Hob Hurst's House
Bronze Age Cairn and Cist
East of Chatsworth, Derbyshire    OS Map Ref SK28736923
OS Maps - Landranger 119 (Buxton & Matlock), Explorer OL24 (The Peak District - White Peak Area)


Hob Hurst's House, stones of the cist
Hob Hurst's House is a fascinating site but a visit here in summer can prove a disappointment due to the thick covering of heather and bracken that blankets the little fenced enclosure that the monument sits in and although the information board tries to make things clearer the plan of the banks and ditches is a little over complicated (I've modified it to hopefully make it simpler - below right).

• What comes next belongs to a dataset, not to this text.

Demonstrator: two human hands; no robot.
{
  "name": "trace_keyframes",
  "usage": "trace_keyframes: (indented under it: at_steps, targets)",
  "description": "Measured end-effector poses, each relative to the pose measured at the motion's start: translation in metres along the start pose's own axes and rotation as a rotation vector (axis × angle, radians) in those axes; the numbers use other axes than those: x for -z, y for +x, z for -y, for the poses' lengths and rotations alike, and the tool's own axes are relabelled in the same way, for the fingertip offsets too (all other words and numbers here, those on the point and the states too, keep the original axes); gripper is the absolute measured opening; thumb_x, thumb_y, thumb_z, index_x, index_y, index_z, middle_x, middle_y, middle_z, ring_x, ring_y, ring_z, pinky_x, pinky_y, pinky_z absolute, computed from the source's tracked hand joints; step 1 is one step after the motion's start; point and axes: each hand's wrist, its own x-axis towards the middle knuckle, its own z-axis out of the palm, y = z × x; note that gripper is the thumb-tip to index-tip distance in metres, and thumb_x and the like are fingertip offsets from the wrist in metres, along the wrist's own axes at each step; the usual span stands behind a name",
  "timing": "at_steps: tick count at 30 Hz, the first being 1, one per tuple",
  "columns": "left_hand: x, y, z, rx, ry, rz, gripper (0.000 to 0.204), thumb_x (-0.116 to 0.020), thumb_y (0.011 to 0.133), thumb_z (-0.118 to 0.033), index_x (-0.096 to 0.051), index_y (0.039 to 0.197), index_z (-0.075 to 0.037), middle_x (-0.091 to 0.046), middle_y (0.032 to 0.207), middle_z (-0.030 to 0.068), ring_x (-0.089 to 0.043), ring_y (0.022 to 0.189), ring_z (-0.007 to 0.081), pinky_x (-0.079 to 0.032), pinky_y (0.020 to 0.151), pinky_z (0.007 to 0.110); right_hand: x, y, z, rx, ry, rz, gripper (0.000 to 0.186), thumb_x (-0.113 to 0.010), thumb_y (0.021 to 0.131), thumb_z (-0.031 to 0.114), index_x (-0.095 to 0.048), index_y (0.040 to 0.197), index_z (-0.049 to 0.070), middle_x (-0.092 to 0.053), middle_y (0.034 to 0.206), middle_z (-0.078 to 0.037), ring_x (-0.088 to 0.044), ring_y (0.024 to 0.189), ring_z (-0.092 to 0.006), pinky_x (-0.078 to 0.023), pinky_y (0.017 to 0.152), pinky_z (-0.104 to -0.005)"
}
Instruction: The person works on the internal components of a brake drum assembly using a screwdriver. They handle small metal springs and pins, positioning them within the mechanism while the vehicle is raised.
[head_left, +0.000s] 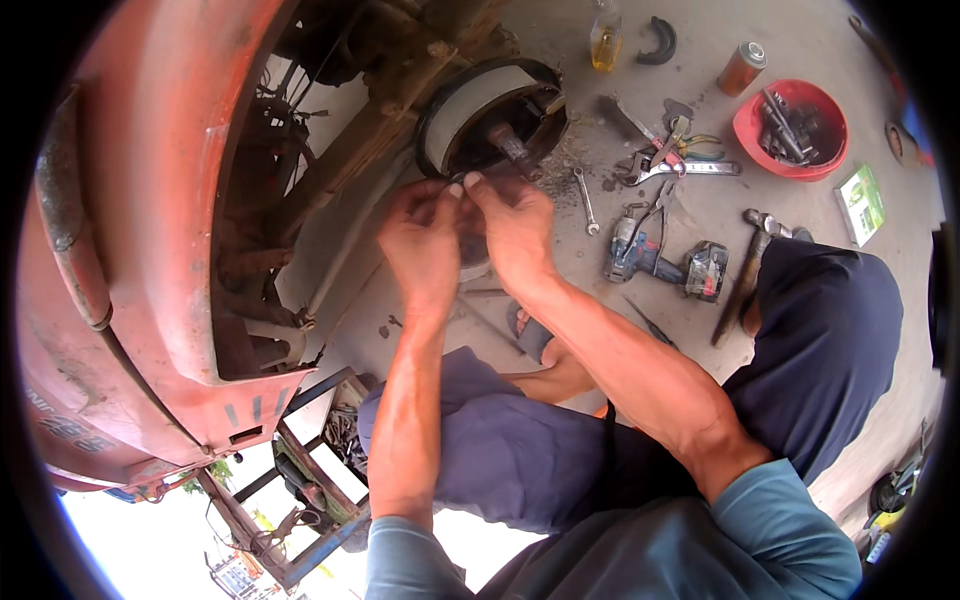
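My left hand [418, 245] and my right hand [515, 228] meet in front of a wheel's drum brake assembly [455, 108]. Fingers and thumbs of both are closed in a pinch, thumb tips almost touching. What they hold is small and dark, mostly covered by the fingers, and I cannot make out its kind. Just beyond them a rusty axle stub [508, 142] juts from the middle of the brake, with a pale curved brake shoe [480, 90] around its upper left side.
A red vehicle body [150, 200] fills the left. On the floor at right lie a combination wrench [586, 200], an adjustable wrench [690, 169], a cordless impact driver [640, 255] and a hammer [742, 285]. Farther off stand a red bowl [742, 128] of metal parts, a can [742, 70] and a bottle [605, 45].
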Motion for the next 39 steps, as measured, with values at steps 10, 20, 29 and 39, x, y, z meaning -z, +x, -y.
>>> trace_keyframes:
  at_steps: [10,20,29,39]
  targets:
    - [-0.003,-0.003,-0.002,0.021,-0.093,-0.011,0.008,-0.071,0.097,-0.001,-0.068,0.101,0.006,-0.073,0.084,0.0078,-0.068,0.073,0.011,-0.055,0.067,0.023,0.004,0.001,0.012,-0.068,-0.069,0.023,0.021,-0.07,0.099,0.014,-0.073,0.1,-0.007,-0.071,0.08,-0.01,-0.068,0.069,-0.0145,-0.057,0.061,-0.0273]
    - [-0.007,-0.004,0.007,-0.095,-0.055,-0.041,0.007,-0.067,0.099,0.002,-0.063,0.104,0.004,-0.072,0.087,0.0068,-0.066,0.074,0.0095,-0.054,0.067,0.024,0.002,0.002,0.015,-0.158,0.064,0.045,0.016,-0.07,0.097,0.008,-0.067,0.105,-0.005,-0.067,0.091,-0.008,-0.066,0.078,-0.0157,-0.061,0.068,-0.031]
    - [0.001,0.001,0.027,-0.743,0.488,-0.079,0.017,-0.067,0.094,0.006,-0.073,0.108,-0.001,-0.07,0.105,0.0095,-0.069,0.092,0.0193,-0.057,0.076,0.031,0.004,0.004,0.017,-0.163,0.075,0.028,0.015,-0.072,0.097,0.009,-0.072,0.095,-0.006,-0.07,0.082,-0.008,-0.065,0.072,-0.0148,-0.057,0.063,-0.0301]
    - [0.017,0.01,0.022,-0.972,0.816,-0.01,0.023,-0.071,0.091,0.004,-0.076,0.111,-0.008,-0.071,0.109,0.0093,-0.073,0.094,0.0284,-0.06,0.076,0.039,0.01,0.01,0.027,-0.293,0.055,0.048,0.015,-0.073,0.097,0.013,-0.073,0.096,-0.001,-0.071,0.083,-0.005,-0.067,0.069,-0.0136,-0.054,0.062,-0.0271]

Excavated in 1853 by Thomas Bateman Hob Hurst's House consists of a central raised cairn with a stone kerb which measures about 8 metres square that now stands just less than a metre in height. Within this area is a rectangular slab lined cist comprising of thirteen stones standing edge to edge and measuring 3 metres by 2 metres. In the photograph above the view is of the cairn with a couple of slabs of the cist to the lower left. Bateman's diagram of this cist (below left) and his notes reveal he found a layer of charcoal which he took to be signs of a cremation within the cist as well as a group of burnt bones towards the north of the structure. In the south eastern corner of the cist was an arc of scorched stones that enclosed a further deposit of burnt bones as well as pieces of burnt lead ore. The cairn structure is surrounded by a 3 metre wide roughly square ditch and beyond that a bank standing about a metre high and measuring a further 3 metres in width although both bank and ditch have been damaged on the northern side by a later track.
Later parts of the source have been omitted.